» TASK DIRECTIONS
The lines to extract run from the start of the records through the line with "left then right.", both ends included; drop the pictures.

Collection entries
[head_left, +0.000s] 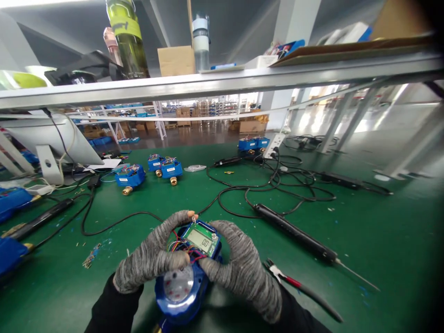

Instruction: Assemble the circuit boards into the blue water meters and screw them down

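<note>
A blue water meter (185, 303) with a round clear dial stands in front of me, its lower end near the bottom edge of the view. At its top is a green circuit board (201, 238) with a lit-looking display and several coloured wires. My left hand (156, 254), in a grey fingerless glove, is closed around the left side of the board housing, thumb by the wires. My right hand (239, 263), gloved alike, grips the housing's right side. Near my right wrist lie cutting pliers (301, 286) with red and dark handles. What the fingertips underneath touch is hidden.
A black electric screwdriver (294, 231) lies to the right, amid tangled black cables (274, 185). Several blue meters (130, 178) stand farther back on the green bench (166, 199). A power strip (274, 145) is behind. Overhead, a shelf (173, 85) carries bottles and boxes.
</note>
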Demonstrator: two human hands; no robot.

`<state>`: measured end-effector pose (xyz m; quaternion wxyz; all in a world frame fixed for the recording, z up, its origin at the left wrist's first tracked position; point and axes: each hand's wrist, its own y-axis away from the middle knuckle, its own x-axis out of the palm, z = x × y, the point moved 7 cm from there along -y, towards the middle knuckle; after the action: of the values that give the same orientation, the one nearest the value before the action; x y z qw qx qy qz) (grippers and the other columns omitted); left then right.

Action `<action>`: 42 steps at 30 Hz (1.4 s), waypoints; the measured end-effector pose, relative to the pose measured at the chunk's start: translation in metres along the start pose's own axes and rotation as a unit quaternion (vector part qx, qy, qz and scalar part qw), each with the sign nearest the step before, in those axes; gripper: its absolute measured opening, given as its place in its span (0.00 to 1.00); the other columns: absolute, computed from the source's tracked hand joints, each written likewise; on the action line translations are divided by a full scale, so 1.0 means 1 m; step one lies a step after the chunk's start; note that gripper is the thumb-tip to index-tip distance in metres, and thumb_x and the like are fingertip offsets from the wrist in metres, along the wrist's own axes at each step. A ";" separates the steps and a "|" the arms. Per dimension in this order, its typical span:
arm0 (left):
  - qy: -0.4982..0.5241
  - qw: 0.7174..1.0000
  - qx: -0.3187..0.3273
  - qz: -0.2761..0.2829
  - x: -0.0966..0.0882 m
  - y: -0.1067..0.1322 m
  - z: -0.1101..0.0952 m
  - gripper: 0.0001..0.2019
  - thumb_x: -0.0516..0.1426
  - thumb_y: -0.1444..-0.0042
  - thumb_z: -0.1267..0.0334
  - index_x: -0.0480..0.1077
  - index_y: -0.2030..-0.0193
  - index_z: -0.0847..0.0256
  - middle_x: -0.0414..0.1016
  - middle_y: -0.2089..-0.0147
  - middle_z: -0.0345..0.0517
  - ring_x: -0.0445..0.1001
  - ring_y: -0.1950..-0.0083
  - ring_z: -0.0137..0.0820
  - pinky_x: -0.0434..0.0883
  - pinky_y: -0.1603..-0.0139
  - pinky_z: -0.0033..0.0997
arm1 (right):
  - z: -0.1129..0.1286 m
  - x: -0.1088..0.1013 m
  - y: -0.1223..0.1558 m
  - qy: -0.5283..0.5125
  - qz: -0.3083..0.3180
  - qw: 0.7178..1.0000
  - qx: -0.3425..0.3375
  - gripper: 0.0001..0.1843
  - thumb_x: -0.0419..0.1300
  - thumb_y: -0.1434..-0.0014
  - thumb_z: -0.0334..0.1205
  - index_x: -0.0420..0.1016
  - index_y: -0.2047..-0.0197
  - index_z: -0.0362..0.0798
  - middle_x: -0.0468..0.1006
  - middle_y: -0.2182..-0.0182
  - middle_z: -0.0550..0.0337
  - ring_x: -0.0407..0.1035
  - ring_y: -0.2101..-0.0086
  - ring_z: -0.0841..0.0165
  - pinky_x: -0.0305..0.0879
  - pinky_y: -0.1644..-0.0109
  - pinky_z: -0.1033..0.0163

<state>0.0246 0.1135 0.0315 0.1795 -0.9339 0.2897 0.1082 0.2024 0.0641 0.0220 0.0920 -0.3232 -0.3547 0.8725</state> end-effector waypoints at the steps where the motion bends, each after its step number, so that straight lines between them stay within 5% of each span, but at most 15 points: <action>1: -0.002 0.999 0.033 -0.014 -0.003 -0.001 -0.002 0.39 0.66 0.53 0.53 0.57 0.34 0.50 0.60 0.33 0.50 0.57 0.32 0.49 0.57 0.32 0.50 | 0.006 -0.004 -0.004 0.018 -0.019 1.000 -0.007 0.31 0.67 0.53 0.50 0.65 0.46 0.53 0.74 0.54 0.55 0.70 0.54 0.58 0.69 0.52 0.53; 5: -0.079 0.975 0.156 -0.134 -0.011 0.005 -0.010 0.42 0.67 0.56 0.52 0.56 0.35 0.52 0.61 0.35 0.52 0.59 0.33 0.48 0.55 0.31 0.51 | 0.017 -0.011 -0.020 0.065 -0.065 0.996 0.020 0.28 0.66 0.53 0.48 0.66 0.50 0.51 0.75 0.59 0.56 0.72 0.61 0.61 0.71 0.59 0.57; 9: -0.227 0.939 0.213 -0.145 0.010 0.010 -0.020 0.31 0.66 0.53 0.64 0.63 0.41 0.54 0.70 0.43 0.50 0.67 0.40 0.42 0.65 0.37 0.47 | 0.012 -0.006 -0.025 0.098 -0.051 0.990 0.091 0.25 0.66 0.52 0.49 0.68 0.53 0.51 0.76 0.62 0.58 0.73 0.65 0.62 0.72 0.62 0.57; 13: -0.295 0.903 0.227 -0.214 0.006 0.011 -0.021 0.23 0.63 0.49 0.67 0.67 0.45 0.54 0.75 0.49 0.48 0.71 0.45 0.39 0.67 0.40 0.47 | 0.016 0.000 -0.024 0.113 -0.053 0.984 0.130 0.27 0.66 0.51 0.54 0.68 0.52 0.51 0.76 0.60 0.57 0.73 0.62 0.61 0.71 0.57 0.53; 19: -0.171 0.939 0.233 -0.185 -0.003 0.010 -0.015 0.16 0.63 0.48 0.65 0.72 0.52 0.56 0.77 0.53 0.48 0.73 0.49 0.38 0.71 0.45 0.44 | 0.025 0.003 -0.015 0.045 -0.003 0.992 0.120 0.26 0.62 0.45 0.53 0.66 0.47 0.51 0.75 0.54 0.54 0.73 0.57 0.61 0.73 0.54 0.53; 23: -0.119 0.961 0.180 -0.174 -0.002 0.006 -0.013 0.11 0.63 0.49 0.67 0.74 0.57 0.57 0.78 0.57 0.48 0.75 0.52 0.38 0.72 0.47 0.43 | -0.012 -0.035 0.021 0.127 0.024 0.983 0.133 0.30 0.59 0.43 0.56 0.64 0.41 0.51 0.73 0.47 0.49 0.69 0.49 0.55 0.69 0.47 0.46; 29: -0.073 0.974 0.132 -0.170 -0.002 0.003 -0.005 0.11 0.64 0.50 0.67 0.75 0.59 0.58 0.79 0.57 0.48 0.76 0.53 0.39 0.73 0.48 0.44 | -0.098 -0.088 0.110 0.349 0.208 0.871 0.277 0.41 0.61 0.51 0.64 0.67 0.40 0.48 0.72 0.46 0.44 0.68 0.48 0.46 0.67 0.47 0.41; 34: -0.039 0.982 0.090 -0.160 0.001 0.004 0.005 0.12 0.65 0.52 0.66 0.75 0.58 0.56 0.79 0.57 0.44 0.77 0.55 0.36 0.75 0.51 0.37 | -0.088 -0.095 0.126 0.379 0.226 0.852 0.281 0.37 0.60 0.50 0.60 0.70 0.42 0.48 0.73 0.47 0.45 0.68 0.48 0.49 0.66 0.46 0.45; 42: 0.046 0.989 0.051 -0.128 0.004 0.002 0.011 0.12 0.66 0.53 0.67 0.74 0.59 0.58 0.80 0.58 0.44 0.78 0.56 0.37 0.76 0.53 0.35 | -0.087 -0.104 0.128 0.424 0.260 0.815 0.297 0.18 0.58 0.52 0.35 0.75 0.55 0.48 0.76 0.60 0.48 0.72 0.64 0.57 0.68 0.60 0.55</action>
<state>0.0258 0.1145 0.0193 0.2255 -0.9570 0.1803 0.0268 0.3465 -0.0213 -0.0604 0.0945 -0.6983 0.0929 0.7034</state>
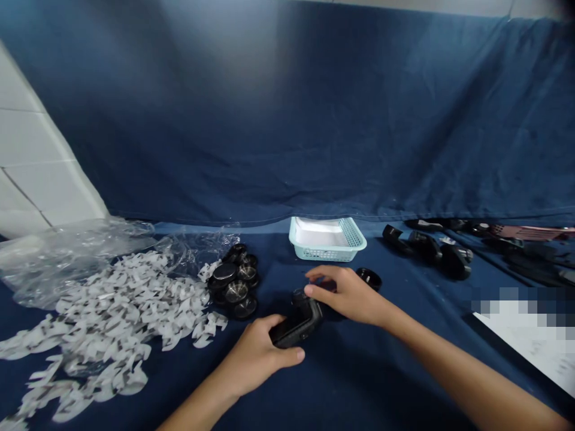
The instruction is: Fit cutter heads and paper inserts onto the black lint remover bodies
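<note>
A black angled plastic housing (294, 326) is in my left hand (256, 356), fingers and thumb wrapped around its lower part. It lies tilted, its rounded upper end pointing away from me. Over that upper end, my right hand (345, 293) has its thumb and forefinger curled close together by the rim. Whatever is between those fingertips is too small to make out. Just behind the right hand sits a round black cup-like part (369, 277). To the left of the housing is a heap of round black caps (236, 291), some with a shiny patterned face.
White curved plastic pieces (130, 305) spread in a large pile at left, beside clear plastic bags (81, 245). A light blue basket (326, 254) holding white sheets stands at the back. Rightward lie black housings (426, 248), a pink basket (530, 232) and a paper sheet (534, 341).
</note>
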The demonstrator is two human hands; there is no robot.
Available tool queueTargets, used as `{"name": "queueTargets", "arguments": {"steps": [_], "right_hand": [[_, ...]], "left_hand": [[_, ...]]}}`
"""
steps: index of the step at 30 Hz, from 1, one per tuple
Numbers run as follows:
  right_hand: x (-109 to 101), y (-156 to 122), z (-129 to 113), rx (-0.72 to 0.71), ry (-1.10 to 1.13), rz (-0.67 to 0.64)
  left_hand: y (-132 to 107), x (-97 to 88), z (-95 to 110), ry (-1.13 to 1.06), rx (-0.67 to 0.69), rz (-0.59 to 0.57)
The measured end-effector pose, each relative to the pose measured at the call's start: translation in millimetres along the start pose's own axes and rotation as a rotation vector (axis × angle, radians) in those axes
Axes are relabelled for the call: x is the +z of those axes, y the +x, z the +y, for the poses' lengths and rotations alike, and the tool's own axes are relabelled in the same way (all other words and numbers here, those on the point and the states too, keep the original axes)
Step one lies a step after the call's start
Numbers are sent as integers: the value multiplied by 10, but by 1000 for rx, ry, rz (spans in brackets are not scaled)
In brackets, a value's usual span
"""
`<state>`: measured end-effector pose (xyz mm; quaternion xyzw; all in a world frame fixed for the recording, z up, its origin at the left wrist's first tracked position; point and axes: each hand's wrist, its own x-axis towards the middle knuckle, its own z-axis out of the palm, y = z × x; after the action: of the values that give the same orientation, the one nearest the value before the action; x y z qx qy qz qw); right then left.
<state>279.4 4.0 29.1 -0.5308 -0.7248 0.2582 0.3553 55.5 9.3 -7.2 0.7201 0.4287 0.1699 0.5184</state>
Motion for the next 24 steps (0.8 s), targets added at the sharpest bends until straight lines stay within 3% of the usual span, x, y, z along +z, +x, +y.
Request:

» SOLUTION TO THE EXERCISE
[head_left, +0.000s] 

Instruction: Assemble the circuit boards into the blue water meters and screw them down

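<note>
A blue water meter (185, 303) with a round clear dial stands in front of me, its lower end near the bottom edge of the view. At its top is a green circuit board (201, 238) with a lit-looking display and several coloured wires. My left hand (156, 254), in a grey fingerless glove, is closed around the left side of the board housing, thumb by the wires. My right hand (239, 263), gloved alike, grips the housing's right side. Near my right wrist lie cutting pliers (301, 286) with red and dark handles. What the fingertips underneath touch is hidden.
A black electric screwdriver (294, 231) lies to the right, amid tangled black cables (274, 185). Several blue meters (130, 178) stand farther back on the green bench (166, 199). A power strip (274, 145) is behind. Overhead, a shelf (173, 85) carries bottles and boxes.
</note>
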Demonstrator: two human hands; no robot.

`<state>`: measured end-effector pose (xyz m; quaternion wxyz; all in a world frame fixed for the recording, z up, its origin at the left wrist's first tracked position; point and axes: each hand's wrist, its own y-axis away from the middle knuckle, its own x-axis out of the palm, z = x × y, the point moved 7 cm from there along -y, towards the middle knuckle; after the action: of the values that give the same orientation, the one nearest the value before the action; x y z qw qx qy qz) (grippers and the other columns omitted); left then right.

That finishes the output.